PROBLEM DESCRIPTION:
The expected answer is the full listing, repeated exactly and free of images.

RECORDED INFORMATION:
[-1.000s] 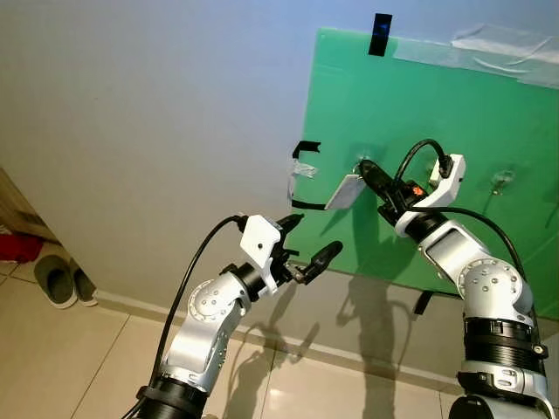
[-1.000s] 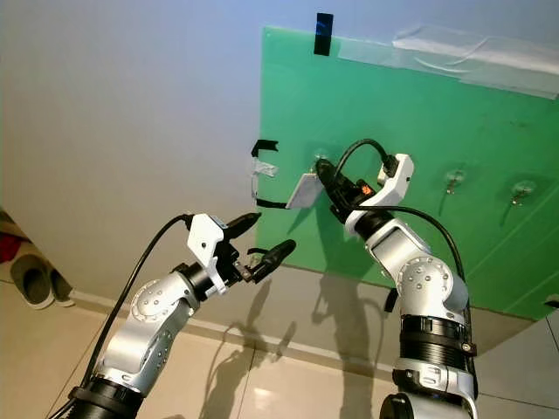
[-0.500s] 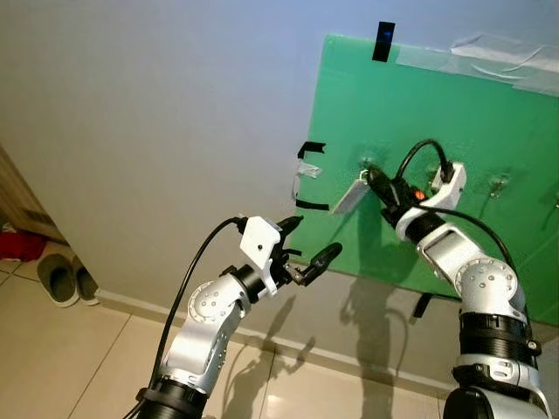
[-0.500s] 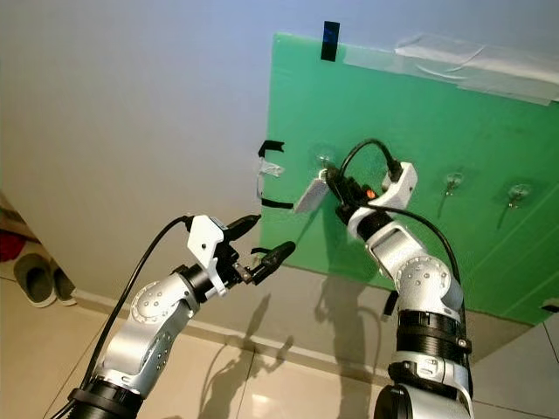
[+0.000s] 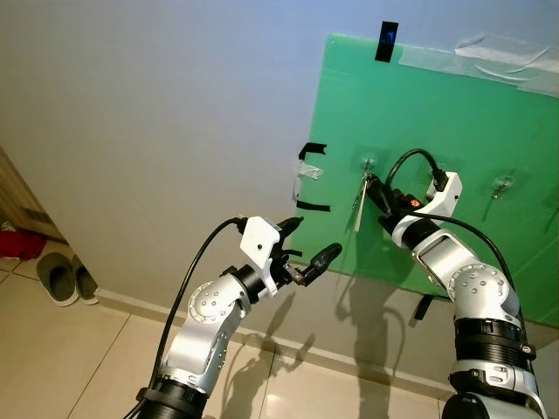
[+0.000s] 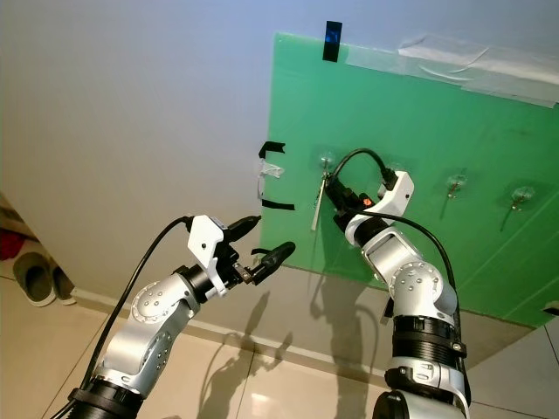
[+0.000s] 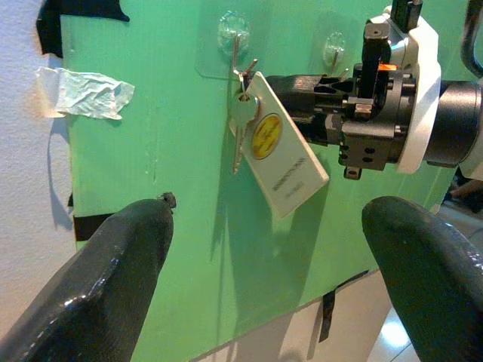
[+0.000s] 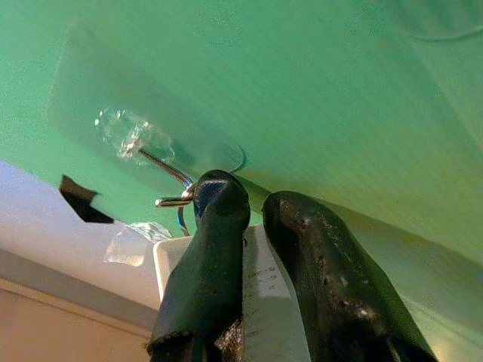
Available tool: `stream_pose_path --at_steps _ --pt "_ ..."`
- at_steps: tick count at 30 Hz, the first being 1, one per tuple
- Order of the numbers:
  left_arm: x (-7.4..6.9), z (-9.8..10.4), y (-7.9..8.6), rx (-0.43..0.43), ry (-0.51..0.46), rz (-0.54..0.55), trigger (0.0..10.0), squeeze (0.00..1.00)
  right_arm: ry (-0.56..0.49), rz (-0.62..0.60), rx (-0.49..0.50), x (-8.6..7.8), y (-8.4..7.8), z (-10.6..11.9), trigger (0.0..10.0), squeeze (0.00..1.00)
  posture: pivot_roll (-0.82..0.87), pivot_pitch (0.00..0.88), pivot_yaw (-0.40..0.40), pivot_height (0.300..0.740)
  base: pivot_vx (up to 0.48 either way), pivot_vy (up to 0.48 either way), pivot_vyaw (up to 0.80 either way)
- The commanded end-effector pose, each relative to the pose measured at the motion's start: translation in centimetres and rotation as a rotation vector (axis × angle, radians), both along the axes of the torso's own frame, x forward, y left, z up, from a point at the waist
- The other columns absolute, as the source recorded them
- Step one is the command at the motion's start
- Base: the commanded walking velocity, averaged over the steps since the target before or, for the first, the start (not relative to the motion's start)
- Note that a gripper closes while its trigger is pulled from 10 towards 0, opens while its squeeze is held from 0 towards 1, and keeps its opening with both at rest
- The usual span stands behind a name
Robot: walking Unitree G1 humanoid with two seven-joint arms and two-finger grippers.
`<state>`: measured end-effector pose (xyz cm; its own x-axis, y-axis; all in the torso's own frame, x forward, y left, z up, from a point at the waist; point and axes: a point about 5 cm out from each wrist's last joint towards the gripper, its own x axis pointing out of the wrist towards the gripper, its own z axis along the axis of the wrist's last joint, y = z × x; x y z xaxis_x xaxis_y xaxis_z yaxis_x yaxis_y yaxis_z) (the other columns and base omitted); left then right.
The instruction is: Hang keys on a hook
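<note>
My right end effector (image 8: pixel 253 226) pinches the white tag (image 7: pixel 283 162) of the keys (image 7: pixel 240 121), whose ring seems already on the clear hook (image 7: pixel 234 38); only releasing remains.

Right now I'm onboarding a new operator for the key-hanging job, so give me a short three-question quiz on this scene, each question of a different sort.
1. True or false: the key ring of the keys is looped over the clear hook on the green board.
2. Multiple choice: the right gripper is A) open beside the board, B) shut on the white tag, C) resting on the floor.
3. Fill the gap: the left gripper hovers with its fingers ____, away from the board.

Key: 1 true; 2 B; 3 open.
</note>
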<state>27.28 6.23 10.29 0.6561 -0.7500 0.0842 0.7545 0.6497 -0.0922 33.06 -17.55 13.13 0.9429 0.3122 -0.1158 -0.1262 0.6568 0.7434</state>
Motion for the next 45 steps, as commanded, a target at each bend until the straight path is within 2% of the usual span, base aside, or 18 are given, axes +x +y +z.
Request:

EXERCISE RESPONSE:
[-1.000s] 
[-1.000s] 
[-0.500s] 
[-0.500s] 
[+0.000s] 
[+0.000s] 
[+0.000s] 
[+0.000s] 
Available tool: `stream_pose_path --at_steps _ --pt "_ ..."`
- at_steps: tick count at 30 Hz, the first being 1, one per tuple
- Order of the numbers:
  left_arm: x (-7.4..6.9), z (-9.8..10.4), y (-7.9..8.6), rx (-0.43..0.43), ry (-0.51..0.46), rz (-0.54..0.55), trigger (0.0..10.0), squeeze (0.00..1.00)
  right_arm: ry (-0.56..0.49), rz (-0.62..0.60), rx (-0.49..0.50), x (-8.6..7.8), y (-8.4..7.8), z (-10.6..11.9), trigger (0.0..10.0), squeeze (0.00..1.00)
  posture: pivot_roll (-0.82..0.87), pivot_pitch (0.00..0.88), pivot_yaw (-0.40..0.40), pivot_height (0.300..0.740)
  base: pivot_vx (up to 0.48 either way), pivot_vy (up to 0.48 either way), pivot_vyaw (up to 0.80 either way)
- The commanded end-effector pose, each relative to the pose measured at the motion's start: translation in centimetres and rotation as a rotation vector (axis × angle, radians), both along the axes of the torso's own frame, x forward, y left, z up, from a point at the waist
- The other columns absolute, as the source recorded them
- Step one is the command at the motion's start
- Base: the commanded walking velocity, averaged over the steps since the target before or, for the first, the start (not relative to the motion's start)
- Note that a gripper closes while its trigger is pulled from 10 towards 0, opens while its squeeze is held from 0 towards 1, and keeps its opening with both at rest
- The usual span stands behind a name
Robot: walking Unitree G1 humanoid with two seven-joint arms and two-finger grippers.
`<state>`: measured end-effector pose (xyz cm; its own x-axis, y-axis; all in the torso's own frame, x forward, y left, z up, from a point at the waist; point and axes: a point about 5 cm out from each wrist's last joint towards the gripper, its own x axis pointing out of the wrist towards the gripper, its own z axis along the axis of the wrist's last joint, y = z × x; x y z xaxis_x xaxis_y xaxis_z yaxis_x yaxis_y yaxis_z) (the other columns and base omitted); left then right.
The instruction is: Hang keys on a hook
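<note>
My right end effector (image 8: pixel 253 226) pinches the white tag (image 7: pixel 283 162) of the keys (image 7: pixel 240 121), whose ring seems already on the clear hook (image 7: pixel 234 38); only releasing remains.

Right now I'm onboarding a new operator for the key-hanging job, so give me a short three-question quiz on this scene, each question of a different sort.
1. True or false: the key ring of the keys is looped over the clear hook on the green board.
2. Multiple choice: the right gripper is A) open beside the board, B) shut on the white tag, C) resting on the floor.
3. Fill the gap: the left gripper hovers with its fingers ____, away from the board.

Key: 1 true; 2 B; 3 open.
</note>
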<state>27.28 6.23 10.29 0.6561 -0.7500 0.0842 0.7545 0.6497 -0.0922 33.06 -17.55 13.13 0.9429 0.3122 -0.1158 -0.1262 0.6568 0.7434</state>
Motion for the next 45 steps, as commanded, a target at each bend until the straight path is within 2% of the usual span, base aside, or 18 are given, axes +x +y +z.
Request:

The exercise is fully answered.